BEGIN

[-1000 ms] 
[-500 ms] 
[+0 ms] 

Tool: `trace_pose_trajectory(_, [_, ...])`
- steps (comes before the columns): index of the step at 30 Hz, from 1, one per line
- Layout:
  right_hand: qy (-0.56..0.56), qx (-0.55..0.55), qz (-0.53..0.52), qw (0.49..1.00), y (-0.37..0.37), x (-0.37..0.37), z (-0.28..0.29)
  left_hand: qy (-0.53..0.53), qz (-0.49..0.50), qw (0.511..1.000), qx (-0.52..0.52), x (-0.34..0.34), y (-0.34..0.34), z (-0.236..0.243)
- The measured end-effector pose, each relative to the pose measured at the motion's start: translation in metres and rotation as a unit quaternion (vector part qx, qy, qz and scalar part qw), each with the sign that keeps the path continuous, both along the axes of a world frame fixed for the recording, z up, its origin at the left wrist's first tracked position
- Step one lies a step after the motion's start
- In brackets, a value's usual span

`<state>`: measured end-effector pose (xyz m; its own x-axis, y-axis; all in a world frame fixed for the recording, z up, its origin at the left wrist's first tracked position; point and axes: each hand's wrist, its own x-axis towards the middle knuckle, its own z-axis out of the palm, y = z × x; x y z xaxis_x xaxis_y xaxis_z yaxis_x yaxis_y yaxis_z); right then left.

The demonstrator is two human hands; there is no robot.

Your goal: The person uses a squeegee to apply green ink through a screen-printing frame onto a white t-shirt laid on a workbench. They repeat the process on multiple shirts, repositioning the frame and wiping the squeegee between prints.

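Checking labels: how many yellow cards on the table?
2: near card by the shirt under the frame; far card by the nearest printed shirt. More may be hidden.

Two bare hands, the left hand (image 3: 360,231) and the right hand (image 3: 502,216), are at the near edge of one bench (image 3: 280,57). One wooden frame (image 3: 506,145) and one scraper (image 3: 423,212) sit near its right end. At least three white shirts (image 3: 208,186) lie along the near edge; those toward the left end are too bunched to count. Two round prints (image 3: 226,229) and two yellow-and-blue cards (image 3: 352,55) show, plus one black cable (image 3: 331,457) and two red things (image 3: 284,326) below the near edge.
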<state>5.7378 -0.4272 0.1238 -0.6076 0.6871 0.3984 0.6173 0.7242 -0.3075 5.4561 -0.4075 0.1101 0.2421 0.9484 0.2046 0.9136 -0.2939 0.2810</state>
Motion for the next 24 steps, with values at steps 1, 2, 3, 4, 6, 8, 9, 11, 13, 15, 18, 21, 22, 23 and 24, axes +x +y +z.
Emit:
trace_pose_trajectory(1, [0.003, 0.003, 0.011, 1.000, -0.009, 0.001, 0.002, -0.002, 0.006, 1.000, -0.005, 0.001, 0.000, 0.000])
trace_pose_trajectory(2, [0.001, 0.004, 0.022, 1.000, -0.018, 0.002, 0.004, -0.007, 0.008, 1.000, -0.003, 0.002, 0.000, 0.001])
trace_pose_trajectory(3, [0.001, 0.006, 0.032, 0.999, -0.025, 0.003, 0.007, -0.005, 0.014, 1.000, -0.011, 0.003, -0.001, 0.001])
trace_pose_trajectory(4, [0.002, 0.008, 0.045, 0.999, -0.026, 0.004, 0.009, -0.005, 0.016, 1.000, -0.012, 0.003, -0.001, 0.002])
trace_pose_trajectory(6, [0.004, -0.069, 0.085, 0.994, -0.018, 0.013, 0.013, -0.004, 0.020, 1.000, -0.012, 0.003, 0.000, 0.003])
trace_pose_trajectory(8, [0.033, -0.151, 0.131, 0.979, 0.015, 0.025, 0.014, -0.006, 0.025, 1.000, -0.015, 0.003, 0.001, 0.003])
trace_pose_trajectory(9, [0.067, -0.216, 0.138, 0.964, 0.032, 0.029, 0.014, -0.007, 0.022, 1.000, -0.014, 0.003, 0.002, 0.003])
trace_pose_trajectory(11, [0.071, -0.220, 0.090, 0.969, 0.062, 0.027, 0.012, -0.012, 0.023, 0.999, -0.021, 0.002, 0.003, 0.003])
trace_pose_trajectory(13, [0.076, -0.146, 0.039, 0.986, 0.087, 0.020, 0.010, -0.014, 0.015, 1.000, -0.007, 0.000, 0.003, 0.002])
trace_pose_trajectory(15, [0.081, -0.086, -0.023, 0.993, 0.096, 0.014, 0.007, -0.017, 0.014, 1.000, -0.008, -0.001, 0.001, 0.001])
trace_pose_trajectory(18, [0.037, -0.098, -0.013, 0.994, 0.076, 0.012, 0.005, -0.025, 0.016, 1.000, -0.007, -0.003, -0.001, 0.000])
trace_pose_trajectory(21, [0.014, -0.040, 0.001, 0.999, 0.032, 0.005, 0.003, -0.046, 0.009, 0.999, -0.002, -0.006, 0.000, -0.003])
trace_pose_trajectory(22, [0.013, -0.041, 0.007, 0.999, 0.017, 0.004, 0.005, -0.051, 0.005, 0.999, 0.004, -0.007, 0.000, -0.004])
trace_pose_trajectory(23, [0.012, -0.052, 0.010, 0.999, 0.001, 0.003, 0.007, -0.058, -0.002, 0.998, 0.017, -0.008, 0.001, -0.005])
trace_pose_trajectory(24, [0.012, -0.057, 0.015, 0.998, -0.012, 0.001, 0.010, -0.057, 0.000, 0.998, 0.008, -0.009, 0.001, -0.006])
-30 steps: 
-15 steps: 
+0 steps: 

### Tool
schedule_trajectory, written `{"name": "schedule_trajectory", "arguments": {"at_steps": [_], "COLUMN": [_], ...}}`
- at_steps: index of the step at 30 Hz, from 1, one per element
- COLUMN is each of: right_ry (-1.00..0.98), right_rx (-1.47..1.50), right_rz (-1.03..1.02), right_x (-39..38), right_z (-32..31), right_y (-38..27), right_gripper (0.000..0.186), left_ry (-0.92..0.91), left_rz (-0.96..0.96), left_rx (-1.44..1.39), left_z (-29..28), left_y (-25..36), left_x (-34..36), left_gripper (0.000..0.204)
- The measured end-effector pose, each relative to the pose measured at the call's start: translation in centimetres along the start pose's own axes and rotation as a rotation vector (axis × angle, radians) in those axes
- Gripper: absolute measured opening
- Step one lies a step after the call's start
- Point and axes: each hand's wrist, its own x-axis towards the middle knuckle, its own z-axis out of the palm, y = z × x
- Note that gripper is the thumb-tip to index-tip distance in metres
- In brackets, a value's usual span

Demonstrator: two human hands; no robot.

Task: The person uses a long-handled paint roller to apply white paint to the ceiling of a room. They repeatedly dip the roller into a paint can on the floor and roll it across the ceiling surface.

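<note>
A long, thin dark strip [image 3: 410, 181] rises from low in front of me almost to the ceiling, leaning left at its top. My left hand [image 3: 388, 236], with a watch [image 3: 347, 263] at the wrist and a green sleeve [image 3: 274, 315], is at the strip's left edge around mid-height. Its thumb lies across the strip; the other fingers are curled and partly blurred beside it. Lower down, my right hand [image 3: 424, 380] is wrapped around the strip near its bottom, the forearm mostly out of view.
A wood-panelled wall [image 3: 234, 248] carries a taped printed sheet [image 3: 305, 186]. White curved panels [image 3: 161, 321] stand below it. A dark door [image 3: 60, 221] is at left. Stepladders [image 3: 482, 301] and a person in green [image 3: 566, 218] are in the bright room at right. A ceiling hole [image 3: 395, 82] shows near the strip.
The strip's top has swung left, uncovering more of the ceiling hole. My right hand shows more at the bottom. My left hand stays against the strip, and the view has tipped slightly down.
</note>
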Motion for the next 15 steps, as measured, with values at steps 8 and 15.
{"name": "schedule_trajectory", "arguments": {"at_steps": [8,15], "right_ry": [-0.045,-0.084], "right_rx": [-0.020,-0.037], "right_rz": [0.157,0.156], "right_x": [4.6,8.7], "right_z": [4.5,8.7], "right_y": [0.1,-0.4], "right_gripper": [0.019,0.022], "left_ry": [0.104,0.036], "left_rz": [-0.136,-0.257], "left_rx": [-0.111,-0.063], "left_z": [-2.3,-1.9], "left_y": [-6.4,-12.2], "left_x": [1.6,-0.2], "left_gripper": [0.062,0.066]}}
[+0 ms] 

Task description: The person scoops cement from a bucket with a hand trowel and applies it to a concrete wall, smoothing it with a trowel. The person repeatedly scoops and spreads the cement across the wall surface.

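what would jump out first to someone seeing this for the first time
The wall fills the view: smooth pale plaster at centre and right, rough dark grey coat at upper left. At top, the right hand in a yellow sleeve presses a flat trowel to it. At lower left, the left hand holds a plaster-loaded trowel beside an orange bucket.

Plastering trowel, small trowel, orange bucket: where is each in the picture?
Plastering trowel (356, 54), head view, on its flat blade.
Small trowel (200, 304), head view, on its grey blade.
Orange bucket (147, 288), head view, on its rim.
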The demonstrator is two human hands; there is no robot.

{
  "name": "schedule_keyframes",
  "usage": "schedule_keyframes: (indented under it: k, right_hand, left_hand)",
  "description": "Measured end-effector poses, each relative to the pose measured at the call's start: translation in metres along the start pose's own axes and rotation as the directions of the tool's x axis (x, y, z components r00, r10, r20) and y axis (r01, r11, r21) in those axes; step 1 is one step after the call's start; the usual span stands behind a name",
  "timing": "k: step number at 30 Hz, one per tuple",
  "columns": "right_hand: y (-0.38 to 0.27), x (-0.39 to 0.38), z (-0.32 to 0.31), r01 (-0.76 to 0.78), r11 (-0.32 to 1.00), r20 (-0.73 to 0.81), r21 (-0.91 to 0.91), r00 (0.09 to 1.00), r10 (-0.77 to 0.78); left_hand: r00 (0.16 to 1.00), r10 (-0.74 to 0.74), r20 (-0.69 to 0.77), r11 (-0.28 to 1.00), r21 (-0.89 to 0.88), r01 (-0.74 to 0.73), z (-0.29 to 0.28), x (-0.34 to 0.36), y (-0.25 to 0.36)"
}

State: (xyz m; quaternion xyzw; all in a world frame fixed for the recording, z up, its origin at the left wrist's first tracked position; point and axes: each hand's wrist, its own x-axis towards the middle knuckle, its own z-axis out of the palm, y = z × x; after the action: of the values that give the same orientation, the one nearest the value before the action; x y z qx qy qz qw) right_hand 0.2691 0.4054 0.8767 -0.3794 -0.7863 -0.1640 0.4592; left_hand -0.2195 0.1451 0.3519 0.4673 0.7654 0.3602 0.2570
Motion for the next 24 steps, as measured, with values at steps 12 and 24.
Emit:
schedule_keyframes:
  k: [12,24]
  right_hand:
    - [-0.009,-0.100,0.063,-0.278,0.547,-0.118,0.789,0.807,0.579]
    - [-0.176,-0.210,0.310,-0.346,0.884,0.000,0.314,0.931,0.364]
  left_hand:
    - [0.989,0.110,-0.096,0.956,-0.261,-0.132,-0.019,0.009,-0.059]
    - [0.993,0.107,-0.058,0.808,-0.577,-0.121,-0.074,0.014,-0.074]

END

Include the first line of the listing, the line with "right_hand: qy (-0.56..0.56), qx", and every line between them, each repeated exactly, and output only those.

**Exercise answer:**
[-1000 ms] 
[-500 ms] 
[+0 ms] 

Tool: `trace_pose_trajectory(_, [_, ...])`
- steps (comes before the columns): index of the step at 30 Hz, from 1, one per line
- Layout:
  right_hand: qy (-0.56..0.56), qx (-0.55..0.55), qz (-0.53..0.52), qw (0.49..1.00), y (-0.37..0.37), x (-0.37..0.37), z (-0.28..0.29)

The answer has been fully written out.